When we apply this law to the workplace we can see the same thing. In locating the ones and twos by collecting money for strikes, we are locating the ones and twos who are prepared to fight and who are prepared to identify with our politics. It is out of such small scale activities that a leadership is built for the struggles of the future. And the issues around which the struggle takes off can be quite small to begin with, health and safety, overtime distribution, manning and deployment, and the like.
We do not create that relationship by simply presenting ourselves as the optimists expecting the upturn. We did not collect money for the dockers on that basis. What we are out to show at present is that the method of collecting money is exactly the same method of leading a strike or an insurrection.
We, have to isolate the scabs and the cowards and pull the vacillating elements behind the militants and fighters. But to do that you have to start with the minority, and build support among wider and wider layers. The method is the same whether it’s a strike or an insurrection. You can only start with the few that are prepared to fight.

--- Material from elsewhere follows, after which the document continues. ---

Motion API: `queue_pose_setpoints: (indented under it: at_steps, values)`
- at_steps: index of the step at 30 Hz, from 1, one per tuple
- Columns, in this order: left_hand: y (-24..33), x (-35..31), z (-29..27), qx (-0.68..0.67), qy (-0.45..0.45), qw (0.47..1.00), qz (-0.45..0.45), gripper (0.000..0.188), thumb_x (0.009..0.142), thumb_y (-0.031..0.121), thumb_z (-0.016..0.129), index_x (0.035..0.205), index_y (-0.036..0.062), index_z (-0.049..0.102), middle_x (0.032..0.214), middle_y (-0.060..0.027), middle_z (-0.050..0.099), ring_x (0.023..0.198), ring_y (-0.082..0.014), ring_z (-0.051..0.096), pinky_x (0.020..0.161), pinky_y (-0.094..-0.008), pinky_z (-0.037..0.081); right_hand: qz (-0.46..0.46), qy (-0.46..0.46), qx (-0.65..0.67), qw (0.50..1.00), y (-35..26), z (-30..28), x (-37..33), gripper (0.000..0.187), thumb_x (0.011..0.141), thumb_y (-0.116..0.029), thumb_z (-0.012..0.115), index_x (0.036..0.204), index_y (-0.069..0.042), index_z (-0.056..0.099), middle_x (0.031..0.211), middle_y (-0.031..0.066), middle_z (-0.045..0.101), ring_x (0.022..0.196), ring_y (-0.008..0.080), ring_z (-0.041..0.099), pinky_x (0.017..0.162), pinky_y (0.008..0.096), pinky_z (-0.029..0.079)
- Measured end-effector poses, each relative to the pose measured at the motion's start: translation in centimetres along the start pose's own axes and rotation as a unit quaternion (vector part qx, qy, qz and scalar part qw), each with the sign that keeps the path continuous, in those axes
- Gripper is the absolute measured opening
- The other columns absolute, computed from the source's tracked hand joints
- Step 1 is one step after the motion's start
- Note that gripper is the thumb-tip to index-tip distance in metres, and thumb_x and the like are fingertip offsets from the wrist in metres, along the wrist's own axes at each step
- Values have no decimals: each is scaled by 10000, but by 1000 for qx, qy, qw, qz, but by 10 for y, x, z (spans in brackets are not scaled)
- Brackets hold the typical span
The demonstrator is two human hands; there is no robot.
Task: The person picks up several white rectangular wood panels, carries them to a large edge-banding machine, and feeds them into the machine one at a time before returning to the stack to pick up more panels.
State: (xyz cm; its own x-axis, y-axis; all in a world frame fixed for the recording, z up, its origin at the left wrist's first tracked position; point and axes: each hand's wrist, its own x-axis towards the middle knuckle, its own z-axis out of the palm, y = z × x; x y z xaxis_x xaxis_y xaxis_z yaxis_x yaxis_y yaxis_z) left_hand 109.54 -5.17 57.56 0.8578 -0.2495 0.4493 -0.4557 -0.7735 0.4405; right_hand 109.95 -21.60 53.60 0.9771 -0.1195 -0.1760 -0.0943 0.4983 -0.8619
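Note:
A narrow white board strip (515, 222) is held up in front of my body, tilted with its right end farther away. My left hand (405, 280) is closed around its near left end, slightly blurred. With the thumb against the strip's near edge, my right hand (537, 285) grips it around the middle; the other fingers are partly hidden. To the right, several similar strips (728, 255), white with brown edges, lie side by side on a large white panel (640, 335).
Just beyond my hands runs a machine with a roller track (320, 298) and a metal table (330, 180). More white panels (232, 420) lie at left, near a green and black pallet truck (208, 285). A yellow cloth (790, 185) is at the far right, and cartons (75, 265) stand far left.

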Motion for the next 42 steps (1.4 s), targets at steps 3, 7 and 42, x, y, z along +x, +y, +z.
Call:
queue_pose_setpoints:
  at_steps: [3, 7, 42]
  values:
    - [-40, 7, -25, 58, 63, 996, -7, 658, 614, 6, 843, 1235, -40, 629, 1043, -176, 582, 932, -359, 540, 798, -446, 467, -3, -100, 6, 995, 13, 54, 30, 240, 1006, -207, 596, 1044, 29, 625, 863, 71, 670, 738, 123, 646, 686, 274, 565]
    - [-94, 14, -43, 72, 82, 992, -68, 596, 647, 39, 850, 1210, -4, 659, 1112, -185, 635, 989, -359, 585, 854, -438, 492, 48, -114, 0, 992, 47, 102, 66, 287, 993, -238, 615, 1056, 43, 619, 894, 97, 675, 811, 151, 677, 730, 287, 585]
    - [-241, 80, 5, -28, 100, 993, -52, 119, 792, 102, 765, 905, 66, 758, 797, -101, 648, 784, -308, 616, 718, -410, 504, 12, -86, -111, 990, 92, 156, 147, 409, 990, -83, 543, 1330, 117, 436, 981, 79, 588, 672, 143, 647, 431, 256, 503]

That is the method we have to understand about building a leadership. The point is that workers will never be without a leadership. That can be a union bureaucracy leadership, a reformist leadership, or a revolutionary leadership. Everybody has political ideas in their beads, and in the absence of revolutionary ideas, they will be reformist ones.
We have to transform the SWP into a party of leaders. Lenin stated that the revolutionary party has no rank and file, only leaders. What is meant by that is that we don’t simply understand the perspective but carry it out. In talking about relating to the minority prepared to fight, no one can afford to be passive. Every member must be actively involved.
Whether from inside or outside the workplace, for us it is the workplace which is central in the struggle for socialism. The creation of a network of militant stewards is central for building in industry. It is also central to overcoming the isolation of individual shop stewards, who, if they are left isolated are forced to subordinate themselves to the fulltime official.
In the cold world of the downturn the industrial militant cannot survive, cannot keep his or her spirit unless they are inspired by socialist ideas and are part of a community of militants. Pure industrial militancy will lead to either total resignation and apathy, or total co-option into the trade union bureaucracy.
We are faced with the twin dangers of passivity and co-option into the trade union bureaucracy. This means that it. is no longer sufficient to find a small issue and build from there. The only way militants can avoid the pitfalls is if they take a much wider political view. Overcoming the isolation of individual militants will not happen automatically – it will only happen if they understand the politics of the situation.